Montaigne had a direct influence on Western writers, including Francis Bacon, René Descartes, Blaise Pascal, Jean-Jacques Rousseau, Albert Hirschman, William Hazlitt, Ralph Waldo Emerson, Friedrich Nietzsche, Stefan Zweig, Eric Hoffer, Isaac Asimov, and possibly on the later works of William Shakespeare.

In his own lifetime, Montaigne was admired more as a statesman than as an author. The tendency in his essays to digress into anecdotes and personal ruminations was seen as detrimental to proper style rather than as an innovation, and his declaration that, "I am myself the matter of my book", was viewed by his contemporaries as self-indulgent.
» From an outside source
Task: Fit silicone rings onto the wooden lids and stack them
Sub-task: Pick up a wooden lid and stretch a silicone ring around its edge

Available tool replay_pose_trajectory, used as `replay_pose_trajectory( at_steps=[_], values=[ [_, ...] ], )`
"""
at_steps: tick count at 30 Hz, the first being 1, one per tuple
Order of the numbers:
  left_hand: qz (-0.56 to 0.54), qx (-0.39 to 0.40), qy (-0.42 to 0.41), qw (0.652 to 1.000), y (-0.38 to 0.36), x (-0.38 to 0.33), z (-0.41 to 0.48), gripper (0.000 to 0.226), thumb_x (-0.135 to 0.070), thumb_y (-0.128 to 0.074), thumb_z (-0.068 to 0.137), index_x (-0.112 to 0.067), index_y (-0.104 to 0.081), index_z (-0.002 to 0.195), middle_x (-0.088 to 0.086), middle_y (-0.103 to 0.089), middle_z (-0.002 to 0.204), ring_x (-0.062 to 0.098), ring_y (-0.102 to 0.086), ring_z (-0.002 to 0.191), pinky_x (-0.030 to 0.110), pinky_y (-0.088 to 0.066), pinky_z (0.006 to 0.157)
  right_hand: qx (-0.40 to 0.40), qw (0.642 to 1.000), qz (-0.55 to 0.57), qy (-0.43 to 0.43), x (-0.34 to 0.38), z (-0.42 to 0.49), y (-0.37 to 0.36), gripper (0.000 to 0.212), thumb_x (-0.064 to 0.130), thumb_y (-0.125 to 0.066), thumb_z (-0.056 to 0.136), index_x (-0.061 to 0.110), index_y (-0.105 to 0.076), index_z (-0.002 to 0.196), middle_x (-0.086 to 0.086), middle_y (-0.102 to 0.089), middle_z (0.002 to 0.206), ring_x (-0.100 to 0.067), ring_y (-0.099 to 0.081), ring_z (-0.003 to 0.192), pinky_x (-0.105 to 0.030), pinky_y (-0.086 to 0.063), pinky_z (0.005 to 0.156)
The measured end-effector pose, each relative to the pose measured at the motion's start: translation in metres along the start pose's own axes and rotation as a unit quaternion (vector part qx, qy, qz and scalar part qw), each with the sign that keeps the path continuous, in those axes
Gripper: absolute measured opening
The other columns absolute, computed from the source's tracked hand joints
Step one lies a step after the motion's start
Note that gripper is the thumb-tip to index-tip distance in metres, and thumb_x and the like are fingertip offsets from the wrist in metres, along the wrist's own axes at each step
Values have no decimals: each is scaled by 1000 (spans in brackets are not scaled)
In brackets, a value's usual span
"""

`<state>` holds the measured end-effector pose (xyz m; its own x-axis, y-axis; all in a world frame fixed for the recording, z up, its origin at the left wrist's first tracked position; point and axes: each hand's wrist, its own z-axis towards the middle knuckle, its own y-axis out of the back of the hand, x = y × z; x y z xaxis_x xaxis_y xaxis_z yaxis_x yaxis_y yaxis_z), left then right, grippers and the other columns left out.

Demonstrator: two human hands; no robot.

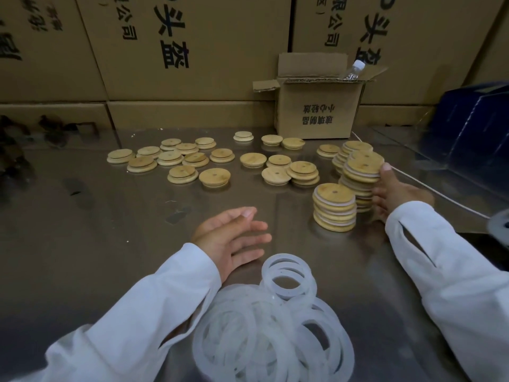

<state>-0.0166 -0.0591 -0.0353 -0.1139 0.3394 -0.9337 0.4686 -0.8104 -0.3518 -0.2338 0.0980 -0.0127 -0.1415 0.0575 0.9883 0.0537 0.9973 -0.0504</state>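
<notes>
Step in hand: stacking. The right hand [398, 190] rests against the near side of the tall stack [359, 176] of ringed lids, thumb straight up along the rim of the top lid and fingers laid against the lower lids. No pinch is visible, though the fingertips are partly hidden behind the stack. The tall stack leans slightly, so the hand probably steadies or squares it. A short stack [334, 208] stands just beside it, towards the person, with white ring edges showing between its lids. A third stack [347, 151] sits behind, touching or nearly touching the tall one; cannot tell which. The left hand [234, 238] is spread and relaxed, holds nothing, and hovers over the steel table [96, 257] near the pile of silicone rings [270, 329] at the near edge. The loose wooden lids [190, 161] lie scattered across the far middle of the table, well apart from both hands, with no rings visible on them. A cardboard box [316, 114] with a plastic bottle [355, 68] in it stands behind. Judgement: many lids remain, so the task is well short of finished. The next move calls for the left hand to take one ring off the pile, a loose lid to be brought near, and the right hand to leave the leaning stack gently so it does not topple.
</notes>
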Motion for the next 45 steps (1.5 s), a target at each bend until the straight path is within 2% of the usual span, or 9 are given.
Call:
replay_pose_trajectory(
  at_steps=[5, 8, 10, 13, 18, 33, 39, 42, 45],
  values=[
    [14, -16, -20, 1000, 1, -1, 2, 35, -28, -62, 60, -14, -64, 92, 2, -71, 71, 18, -70, 69, 28, -56, 57, -60, 998, 4, 23, 6, -10, 6, 33, 48, -56, 84, 16, -56, 78, -1, -59, 72, -12, -53, 62, -27, -45, 66],
    [50, -66, -29, 996, 3, -10, 13, 12, -14, -62, 77, -15, -64, 89, 3, -69, 74, 18, -68, 71, 30, -55, 65, -67, 972, -5, 223, 7, -37, 2, 24, 36, -58, 85, 17, -53, 71, -1, -56, 66, -2, -49, 57, -18, -44, 68],
    [96, -115, -37, 988, 6, -18, 28, 11, -6, -56, 86, -15, -61, 86, 5, -65, 79, 17, -64, 75, 31, -50, 71, 25, 938, -24, 344, 2, -61, -5, 22, 29, -61, 83, 23, -50, 66, 4, -56, 57, 0, -48, 50, -7, -38, 53],
    [144, -185, -64, 970, 18, -33, 60, 12, -2, -54, 88, -13, -61, 87, 6, -62, 82, 17, -60, 77, 27, -46, 74, 184, 863, -195, 428, -17, -78, -12, 17, 41, -60, 77, 28, -51, 70, 4, -56, 58, -8, -50, 53, -18, -42, 54],
    [281, -278, -126, 910, 38, -42, 116, 16, -10, -61, 85, -13, -62, 101, 4, -60, 102, 22, -57, 99, 23, -37, 83, 266, 762, -359, 468, -31, -75, -9, 10, 57, -45, 74, 47, -43, 73, 7, -56, 60, -4, -53, 59, -30, -48, 57],
    [610, -156, 12, 777, 51, -46, 159, 51, -28, -69, 78, -17, -51, 124, 6, -55, 124, 25, -53, 108, 30, -41, 87, 262, 782, -327, 461, -41, -71, -15, 7, 54, -50, 72, 48, -45, 70, 8, -55, 57, -4, -53, 74, -30, -47, 54],
    [396, -164, -15, 904, 30, -64, 114, 30, -42, -64, 80, -23, -62, 104, -1, -60, 100, 21, -57, 90, 30, -45, 81, 272, 802, -305, 436, -39, -78, -15, 9, 53, -52, 71, 45, -50, 71, 14, -58, 67, -5, -54, 67, -33, -49, 58],
    [145, -91, 58, 983, 10, -70, 72, 24, -38, -56, 87, -21, -57, 104, 9, -64, 95, 27, -65, 74, 34, -52, 69, 337, 769, -338, 426, -38, -83, -16, 9, 45, -59, 74, 42, -51, 71, 13, -58, 69, -4, -54, 70, -30, -48, 64],
    [43, -23, 108, 993, 4, -59, 36, 35, -44, -44, 91, -21, -52, 115, 15, -66, 101, 28, -69, 65, 31, -54, 55, 386, 715, -394, 430, -38, -86, -16, 6, 39, -65, 76, 35, -62, 79, 9, -56, 83, -9, -49, 84, -32, -44, 77]
  ],
)
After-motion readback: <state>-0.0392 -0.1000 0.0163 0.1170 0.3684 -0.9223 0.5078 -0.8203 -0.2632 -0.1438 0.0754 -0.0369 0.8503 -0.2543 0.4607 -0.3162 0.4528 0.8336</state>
In time, however, Montaigne would come to be recognized as embodying, perhaps better than any other author of his time, the spirit of freely entertaining doubt which began to emerge at that time. He is most famously known for his skeptical remark, "Que sçay-je?" .

Remarkably modern even to readers today, Montaigne's attempt to examine the world through the lens of the only thing he can depend on implicitly—his own judgment—makes him more accessible to modern readers than any other author of the Renaissance. Much of modern literary non-fiction has found inspiration in Montaigne and writers of all kinds continue to read him for his masterful balance of intellectual knowledge and personal storytelling.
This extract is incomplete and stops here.